> _Work item_
The reply should be an exact repeat of the listing, with no pictures in it.

START Collected data

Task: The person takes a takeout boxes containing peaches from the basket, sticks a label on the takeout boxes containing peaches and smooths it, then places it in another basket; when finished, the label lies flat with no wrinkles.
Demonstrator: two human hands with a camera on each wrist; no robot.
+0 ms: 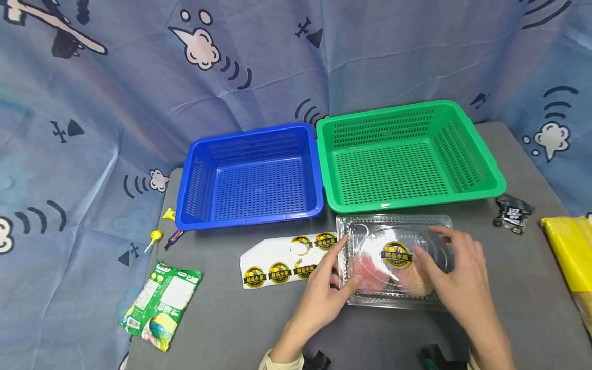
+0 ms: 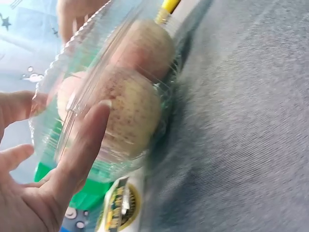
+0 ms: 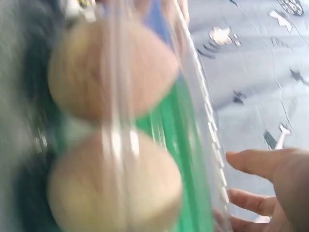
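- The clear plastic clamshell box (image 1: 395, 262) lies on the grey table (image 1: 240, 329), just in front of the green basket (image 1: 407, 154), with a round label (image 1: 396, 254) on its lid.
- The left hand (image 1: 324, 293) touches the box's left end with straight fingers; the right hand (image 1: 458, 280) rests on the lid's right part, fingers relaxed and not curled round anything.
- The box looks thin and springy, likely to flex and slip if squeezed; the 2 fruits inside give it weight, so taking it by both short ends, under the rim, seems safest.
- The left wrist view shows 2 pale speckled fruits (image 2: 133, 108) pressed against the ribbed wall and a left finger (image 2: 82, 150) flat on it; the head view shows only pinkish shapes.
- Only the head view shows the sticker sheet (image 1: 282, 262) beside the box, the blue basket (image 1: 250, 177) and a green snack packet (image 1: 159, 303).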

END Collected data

> _Task output_
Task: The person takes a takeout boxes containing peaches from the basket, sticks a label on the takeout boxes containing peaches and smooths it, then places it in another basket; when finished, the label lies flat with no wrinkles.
Demonstrator: two human hands with a camera on each wrist; no robot.
+0 ms: 
+0 ms: 
+0 ms: 
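- The clear plastic clamshell box (image 1: 395, 262) lies on the grey table (image 1: 240, 329), just in front of the green basket (image 1: 407, 154), with a round label (image 1: 396, 254) on its lid.
- The left hand (image 1: 324, 293) touches the box's left end with straight fingers; the right hand (image 1: 458, 280) rests on the lid's right part, fingers relaxed and not curled round anything.
- The box looks thin and springy, likely to flex and slip if squeezed; the 2 fruits inside give it weight, so taking it by both short ends, under the rim, seems safest.
- The left wrist view shows 2 pale speckled fruits (image 2: 133, 108) pressed against the ribbed wall and a left finger (image 2: 82, 150) flat on it; the head view shows only pinkish shapes.
- Only the head view shows the sticker sheet (image 1: 282, 262) beside the box, the blue basket (image 1: 250, 177) and a green snack packet (image 1: 159, 303).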

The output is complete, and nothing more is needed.